Both the line below containing "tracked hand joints" and the line containing "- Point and", along with every line between them, should be repeated exactly; no other line belongs in the answer.

**Data:**
════

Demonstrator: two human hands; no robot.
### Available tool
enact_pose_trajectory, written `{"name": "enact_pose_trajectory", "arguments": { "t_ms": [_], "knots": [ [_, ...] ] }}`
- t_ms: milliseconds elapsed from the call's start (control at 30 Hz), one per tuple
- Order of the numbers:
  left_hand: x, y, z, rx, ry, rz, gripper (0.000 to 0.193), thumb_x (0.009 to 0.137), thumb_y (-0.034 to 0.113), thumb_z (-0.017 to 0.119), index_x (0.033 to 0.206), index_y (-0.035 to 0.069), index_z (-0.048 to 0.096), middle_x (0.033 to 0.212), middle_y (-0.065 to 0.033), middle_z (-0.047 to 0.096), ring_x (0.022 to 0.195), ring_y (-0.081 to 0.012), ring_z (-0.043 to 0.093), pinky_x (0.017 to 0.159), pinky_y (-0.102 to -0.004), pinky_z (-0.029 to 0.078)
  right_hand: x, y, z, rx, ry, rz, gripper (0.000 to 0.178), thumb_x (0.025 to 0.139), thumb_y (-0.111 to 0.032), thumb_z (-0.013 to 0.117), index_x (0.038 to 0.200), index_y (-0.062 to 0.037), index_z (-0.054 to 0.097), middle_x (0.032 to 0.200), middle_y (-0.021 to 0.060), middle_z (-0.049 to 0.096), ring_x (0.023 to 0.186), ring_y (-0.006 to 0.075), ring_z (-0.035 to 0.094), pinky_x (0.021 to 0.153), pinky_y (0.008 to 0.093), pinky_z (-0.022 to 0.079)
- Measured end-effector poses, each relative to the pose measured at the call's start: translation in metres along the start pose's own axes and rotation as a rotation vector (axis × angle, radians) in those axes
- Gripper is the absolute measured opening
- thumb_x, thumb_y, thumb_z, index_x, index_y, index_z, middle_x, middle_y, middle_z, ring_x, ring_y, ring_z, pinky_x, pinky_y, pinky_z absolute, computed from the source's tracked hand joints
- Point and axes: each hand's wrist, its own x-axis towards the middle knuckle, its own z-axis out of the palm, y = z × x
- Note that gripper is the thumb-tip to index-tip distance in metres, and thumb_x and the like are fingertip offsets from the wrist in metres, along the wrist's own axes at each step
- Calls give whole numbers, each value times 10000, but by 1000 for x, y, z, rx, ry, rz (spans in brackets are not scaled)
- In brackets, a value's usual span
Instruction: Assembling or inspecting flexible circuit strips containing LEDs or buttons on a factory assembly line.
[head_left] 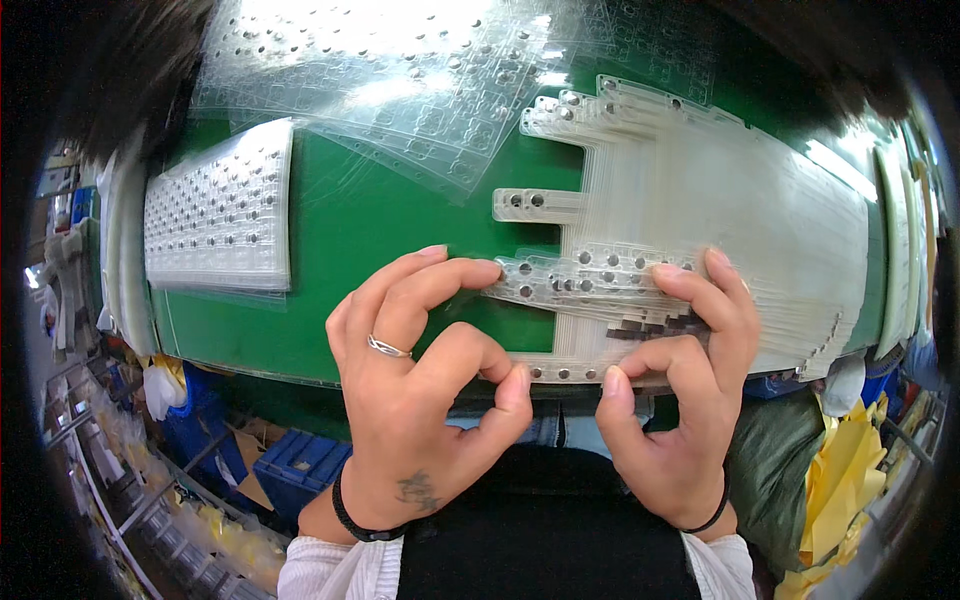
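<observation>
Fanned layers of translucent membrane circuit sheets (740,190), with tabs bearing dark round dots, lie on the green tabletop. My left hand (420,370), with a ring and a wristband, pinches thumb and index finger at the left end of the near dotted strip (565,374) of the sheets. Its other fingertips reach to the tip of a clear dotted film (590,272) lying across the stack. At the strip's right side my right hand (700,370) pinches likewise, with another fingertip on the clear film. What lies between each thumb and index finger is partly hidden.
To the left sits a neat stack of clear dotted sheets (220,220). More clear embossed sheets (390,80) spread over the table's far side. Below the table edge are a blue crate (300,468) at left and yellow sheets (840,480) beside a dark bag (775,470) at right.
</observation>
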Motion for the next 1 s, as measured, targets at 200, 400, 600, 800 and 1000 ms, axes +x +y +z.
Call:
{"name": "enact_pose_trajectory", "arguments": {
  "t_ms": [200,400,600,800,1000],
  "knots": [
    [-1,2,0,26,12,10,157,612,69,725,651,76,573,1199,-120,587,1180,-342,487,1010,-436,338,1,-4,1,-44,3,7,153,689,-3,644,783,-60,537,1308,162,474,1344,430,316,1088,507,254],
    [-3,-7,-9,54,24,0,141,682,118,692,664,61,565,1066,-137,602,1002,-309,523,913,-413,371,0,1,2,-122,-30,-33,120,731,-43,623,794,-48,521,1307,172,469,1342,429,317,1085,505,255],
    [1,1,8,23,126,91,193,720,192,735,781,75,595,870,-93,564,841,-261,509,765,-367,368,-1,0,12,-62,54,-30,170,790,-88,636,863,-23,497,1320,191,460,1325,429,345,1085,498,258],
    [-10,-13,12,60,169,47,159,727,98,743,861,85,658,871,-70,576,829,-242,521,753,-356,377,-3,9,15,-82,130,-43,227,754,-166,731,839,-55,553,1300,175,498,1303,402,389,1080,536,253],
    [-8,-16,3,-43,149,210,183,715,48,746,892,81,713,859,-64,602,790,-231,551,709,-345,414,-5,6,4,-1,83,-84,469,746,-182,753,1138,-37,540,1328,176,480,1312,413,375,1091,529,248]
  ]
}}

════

**Response to this exercise:**
- thumb_x, thumb_y, thumb_z, index_x, index_y, index_z, middle_x, middle_y, middle_z, ring_x, ring_y, ring_z, pinky_x, pinky_y, pinky_z absolute, computed from the source's tracked hand joints
- Point and axes: each hand's wrist, its own x-axis towards the middle knuckle, its own z-axis out of the palm, y = z × x

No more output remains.